Desde todas las orillas ideológicas, es evidente la contradicción entre el carácter privado de la propiedad sobre los recursos naturales y la esencia social, ahora global de los problemas que amenazan la supervivencia de la humanidad.
Lo que en el pasado aprendimos como un teorema de economía política y como recurso metodológico para comprender las asimetrías sociales y las injusticias derivadas del hecho de que la producción fuera colectiva y la apropiación privada, se ha convertido en una tensión histórica que plantea problemas insolubles.
Los ejemplos abruman: la producción y el comercio de armas son negocios privados, aunque la paz entre las naciones y la seguridad ciudadana tienen carácter público; la ONU establece reglas estrictas para el trasiego de tecnología y combustible nuclear, vinculantes para los estados, pero no para las empresas privadas.
Las transnacionales farmacéuticas no son entidades filantrópicas y la muerte de millones de seres humanos victimas de enfermedades curables, no es su problema, como no lo es tampoco el VIH-Sida, los medicamentos genéricos y las vacunas para las enfermedades de los pobres. El hambre no se debe a la escasez de alimentos ni a la falta de infraestructuras de distribución, sino a la vigencia de estrechos intereses mercantiles.
Tal vez la expresión más dramática de esas aberraciones históricas es el problema energético. La crisis energética amenaza al planeta y a todos los que viven en él, mas, el petróleo, el gas, el carbón y el uranio no son patrimonio de la humanidad, sino propiedad de países, empresas o individuos que pueden decidir qué hacer con ellos.
No obstante la claridad con que estos fenómenos se perciben, en lugar de abrirse paso una voluntad política que permita avanzar hacía soluciones visibles, se impone el enfoque neoliberal, ponente de una extemporánea fiebre privatizadora y de una filosofía que reduce el papel del Estado, acentuando esa dramática realidad.
Poner en una balanza los intereses de lucro de un grupo de empresas transnacionales y la supervivencia de la especie humana, se ha tornado una dramática realidad. Esa dicotomía no ideológica, sino también global, nos pone ante la disyuntiva de decidir que queremos conservar: la bolsa de ellos o la vida de todos.
La mala noticia es que por tratarse de una contradicción que opera a nivel de toda la formación económica y social, es universal, válida para todas las esferas y para un largo período de tiempo, no tiene solución en los límites de las nociones de gobernabilidad vigentes y en el marco de los actuales sistemas políticos.
A nivel de la razón lógica es evidente el desencuentro entre la magnitud global de los problemas y la ridícula escala en la que se pretende encontrar las soluciones. Los conceptos planeta y humanidad son validos para identificar los desastres y prevenirlos, no para resolverlos.

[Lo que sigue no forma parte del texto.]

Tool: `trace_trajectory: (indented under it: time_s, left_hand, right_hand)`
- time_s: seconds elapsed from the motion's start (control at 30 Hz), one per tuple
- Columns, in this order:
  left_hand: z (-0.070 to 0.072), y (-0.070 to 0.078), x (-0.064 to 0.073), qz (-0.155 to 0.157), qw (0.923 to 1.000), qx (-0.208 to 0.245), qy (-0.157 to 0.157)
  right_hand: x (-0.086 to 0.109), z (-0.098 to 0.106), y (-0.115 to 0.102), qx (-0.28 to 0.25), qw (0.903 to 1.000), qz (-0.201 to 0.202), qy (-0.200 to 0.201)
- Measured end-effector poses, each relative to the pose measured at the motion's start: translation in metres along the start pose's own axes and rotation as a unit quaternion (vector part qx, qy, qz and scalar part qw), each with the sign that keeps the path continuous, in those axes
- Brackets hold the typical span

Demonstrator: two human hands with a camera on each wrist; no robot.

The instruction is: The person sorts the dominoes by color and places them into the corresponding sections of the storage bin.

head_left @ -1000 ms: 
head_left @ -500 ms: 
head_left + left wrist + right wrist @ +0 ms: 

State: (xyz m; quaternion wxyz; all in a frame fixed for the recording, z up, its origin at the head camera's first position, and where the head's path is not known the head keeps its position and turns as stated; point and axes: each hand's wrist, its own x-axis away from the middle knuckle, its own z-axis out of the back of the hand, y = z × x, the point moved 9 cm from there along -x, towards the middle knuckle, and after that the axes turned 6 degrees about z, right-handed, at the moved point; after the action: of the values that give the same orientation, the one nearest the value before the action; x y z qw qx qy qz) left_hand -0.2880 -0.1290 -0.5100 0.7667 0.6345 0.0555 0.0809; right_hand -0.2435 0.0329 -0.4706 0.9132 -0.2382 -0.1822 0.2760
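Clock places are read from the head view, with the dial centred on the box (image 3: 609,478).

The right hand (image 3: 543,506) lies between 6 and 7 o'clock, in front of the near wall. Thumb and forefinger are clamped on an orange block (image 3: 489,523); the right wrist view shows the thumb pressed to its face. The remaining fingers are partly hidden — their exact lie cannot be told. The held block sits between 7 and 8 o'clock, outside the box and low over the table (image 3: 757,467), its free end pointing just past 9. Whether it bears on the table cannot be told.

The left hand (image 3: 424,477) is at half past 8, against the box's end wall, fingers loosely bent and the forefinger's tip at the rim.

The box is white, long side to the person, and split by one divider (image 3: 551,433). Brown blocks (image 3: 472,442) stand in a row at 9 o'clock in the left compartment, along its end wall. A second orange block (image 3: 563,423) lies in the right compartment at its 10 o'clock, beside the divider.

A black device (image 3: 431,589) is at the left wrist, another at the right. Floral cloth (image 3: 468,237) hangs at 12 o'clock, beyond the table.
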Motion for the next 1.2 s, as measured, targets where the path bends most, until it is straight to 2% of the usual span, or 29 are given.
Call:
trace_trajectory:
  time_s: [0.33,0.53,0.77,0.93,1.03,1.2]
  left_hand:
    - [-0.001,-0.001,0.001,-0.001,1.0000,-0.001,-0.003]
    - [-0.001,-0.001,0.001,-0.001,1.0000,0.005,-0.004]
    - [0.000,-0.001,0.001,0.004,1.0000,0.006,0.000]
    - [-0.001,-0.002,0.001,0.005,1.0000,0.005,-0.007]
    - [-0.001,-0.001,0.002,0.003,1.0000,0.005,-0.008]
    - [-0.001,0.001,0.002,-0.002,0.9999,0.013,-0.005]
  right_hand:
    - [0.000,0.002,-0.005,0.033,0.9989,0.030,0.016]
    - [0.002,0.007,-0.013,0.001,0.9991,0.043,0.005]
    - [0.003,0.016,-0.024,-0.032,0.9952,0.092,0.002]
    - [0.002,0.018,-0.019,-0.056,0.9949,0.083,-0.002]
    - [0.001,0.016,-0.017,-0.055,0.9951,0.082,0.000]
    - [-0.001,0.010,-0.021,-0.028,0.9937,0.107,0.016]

Por otra parte, es obvia la irracionalidad de auspiciar acciones aisladas que pongan en manos de gobiernos ineficientes, corruptos o imperialistas, los recursos naturales de los que depende el destino del planeta. Tampoco existen organizaciones internacionales suficientemente democráticas, competentes y probas como para asumir la tarea. La experiencia de la ONU en la gestión del programa “Petróleo por Alimentos” en Irak es aleccionadora.

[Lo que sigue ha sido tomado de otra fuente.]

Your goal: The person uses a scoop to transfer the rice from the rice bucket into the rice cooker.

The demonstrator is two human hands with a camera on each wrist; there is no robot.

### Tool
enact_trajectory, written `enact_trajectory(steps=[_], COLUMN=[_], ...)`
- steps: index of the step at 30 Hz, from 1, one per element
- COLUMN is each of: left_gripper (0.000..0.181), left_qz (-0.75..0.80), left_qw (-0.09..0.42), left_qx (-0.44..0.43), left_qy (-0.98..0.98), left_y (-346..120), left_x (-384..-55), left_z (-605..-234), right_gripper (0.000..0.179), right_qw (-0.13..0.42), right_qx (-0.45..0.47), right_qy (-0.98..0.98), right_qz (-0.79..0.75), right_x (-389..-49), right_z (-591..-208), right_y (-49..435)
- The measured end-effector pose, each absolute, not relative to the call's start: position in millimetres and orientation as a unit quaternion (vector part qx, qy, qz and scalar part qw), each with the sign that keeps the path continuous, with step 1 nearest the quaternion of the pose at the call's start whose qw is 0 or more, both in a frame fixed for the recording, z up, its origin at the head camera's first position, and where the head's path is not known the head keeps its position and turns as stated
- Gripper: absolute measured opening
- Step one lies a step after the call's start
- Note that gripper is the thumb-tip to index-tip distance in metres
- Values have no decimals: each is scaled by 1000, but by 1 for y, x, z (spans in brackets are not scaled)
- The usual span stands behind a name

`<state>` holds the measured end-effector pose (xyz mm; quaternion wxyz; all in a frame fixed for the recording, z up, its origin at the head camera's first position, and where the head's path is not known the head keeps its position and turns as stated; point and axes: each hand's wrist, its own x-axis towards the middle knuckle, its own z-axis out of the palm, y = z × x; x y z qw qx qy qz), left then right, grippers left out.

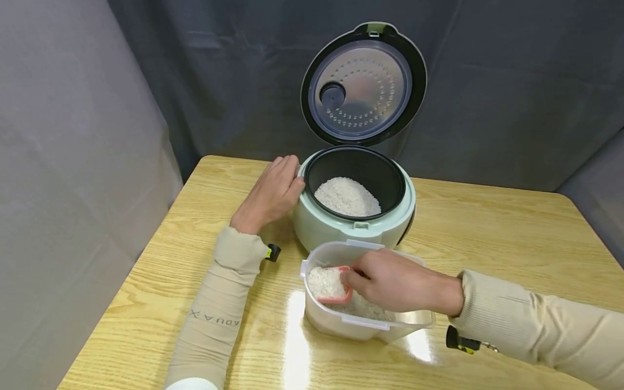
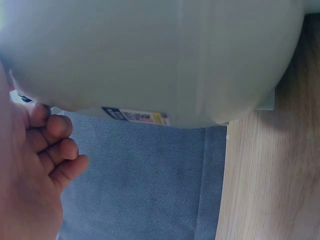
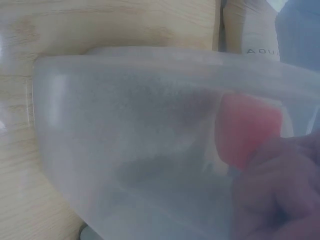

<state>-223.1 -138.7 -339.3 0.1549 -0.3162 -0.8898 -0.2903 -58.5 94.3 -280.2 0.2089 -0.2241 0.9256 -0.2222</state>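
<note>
My right hand (image 1: 397, 279) grips a red measuring cup (image 1: 336, 299) heaped with white rice (image 1: 325, 281), inside a translucent plastic bin (image 1: 336, 319). More loose rice lies in the bin's bottom. Through the bin's wall in the right wrist view, the cup (image 3: 247, 127) shows as a red patch beside my fingers. A pale green rice cooker (image 1: 317, 227) stands just behind the bin, its dark inner pot (image 1: 385, 181) holding a mound of rice (image 1: 347, 196). On the cooker's left edge, my left hand (image 1: 273, 192) holds on with curled fingers; its grip is partly hidden.
The cooker's lid (image 1: 363, 89) stands raised at the back. A light wood table (image 1: 492, 233) carries everything, with dark cloth (image 1: 234, 76) behind it and grey cloth (image 1: 83, 162) at the left. The cooker's side bears a label (image 2: 135, 116).
</note>
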Motion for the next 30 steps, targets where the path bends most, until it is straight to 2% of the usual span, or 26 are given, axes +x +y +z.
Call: enact_trajectory(steps=[30], left_gripper=[17], left_qz=[-293], left_qw=[156], left_qx=[-317], left_qy=[-888], left_y=[-139], left_x=[-223], left_z=[-340], right_gripper=[41], right_qw=[202], right_qx=[-238], right_qy=[921], right_qz=[-232], right_x=[-60], right_z=[-285], right_y=[95])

La humanidad, magníficamente culta y tecnológicamente competente, está atrapada en la mezquindad a que la ha conducido un sistema social afianzado en relaciones de producción, nociones ideológicas, ordenamiento jurídico y formas de gobierno esencialmente primitivas.
La criminal simpleza de un credo basado en la anarquía, la ganancia, el afán de lucro, el consumo irracional, era primitiva ya en el siglo XIX cuando Prohudon, Lassalle, Kaustki y Carlos Marx revelaron que una sociedad construida sobre esas bases era, a la larga inviable.

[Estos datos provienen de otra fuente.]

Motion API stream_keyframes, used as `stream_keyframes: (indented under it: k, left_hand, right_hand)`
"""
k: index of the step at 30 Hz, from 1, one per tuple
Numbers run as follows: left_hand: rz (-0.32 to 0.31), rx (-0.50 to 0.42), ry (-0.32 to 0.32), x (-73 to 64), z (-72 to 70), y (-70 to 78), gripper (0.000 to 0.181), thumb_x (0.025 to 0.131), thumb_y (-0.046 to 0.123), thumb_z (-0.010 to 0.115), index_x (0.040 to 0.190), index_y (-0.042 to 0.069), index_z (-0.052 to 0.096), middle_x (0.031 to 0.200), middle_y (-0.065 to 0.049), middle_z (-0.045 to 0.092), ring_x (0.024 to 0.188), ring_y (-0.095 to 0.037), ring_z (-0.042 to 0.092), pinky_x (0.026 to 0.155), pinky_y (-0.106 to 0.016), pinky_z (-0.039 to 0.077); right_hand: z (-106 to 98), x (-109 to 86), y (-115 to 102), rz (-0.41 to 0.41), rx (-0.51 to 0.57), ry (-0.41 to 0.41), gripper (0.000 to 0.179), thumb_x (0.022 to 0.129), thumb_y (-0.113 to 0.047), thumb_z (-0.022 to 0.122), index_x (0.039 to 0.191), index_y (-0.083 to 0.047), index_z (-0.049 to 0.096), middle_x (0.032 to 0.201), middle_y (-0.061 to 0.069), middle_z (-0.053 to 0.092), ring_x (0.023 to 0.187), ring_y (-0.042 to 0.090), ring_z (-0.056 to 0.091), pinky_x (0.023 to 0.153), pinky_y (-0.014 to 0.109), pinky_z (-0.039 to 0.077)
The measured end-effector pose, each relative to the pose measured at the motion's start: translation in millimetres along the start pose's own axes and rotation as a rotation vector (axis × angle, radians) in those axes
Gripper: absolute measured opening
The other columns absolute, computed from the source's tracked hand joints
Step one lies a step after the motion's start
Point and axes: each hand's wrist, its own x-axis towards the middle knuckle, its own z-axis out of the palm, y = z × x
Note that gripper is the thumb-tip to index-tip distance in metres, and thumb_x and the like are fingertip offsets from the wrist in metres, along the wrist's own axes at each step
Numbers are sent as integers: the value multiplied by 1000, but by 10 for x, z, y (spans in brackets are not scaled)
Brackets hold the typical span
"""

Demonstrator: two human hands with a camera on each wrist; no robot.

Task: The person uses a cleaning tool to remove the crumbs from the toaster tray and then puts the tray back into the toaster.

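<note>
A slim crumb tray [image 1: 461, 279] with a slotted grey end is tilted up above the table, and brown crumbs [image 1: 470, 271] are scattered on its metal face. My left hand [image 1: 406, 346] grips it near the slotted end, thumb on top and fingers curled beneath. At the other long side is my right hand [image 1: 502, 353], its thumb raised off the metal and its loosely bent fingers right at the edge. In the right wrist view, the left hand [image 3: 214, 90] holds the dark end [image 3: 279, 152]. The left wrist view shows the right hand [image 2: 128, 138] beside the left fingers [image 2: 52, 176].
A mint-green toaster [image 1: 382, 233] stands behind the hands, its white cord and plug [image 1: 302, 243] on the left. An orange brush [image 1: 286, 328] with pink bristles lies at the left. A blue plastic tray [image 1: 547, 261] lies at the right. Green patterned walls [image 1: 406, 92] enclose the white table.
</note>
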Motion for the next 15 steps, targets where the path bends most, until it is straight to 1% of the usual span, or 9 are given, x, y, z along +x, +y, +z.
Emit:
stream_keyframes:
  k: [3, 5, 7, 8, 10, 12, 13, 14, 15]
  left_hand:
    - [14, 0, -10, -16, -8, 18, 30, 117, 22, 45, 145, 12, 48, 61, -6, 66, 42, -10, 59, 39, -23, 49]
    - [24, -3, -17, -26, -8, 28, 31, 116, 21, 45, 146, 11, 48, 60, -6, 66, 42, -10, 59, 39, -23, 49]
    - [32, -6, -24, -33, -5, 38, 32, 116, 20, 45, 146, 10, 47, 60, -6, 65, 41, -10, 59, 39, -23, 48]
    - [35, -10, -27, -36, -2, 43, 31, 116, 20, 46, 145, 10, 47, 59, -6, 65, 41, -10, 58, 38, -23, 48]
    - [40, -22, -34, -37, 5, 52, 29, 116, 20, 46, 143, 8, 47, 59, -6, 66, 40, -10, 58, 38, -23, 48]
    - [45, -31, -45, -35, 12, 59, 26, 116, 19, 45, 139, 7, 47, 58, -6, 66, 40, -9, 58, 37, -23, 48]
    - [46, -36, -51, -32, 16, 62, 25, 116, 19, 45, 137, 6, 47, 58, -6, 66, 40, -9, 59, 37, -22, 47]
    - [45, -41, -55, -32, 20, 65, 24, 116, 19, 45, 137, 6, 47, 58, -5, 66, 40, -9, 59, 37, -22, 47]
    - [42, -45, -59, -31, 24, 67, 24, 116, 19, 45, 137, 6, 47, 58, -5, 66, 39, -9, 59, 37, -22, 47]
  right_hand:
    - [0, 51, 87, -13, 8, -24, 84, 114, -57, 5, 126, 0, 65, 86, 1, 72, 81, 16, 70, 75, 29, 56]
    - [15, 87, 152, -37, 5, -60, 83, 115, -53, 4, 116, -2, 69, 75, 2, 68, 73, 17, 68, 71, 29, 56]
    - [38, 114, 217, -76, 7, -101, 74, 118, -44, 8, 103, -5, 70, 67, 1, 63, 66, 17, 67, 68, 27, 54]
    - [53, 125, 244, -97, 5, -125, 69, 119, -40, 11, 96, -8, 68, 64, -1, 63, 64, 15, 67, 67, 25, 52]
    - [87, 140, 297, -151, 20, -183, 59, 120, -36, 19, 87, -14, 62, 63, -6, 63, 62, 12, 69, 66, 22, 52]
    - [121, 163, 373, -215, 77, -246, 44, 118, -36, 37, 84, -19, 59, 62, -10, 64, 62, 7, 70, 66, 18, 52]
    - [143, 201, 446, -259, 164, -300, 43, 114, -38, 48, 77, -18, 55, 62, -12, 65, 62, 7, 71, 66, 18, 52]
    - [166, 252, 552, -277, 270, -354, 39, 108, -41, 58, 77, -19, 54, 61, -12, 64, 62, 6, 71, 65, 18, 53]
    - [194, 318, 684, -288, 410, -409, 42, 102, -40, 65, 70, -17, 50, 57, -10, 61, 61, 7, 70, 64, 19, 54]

El capitalismo es una etapa histórica, imprescindible e incluso brillante de la evolución humana. Un nivel de la civilización que contiene las premisas para una socialización que le permitiría afrontar los retos que crea su propio desarrollo. Contra el despliegue de esas potencialidades, conspira la pequeñez de las políticas imperiales que constituyen un anacronismo decimonónico basado en paradigmas obsoletos.
De todos modos, los imperativos del desarrollo histórico terminarán por imponerse y la humanidad encontrará la lucidez necesaria para solucionar la crisis energética y el resto de los problemas globales que la amenazan.
No es imposible. Las necesidades históricas son la palanca, los hombres de bien, el punto de apoyo.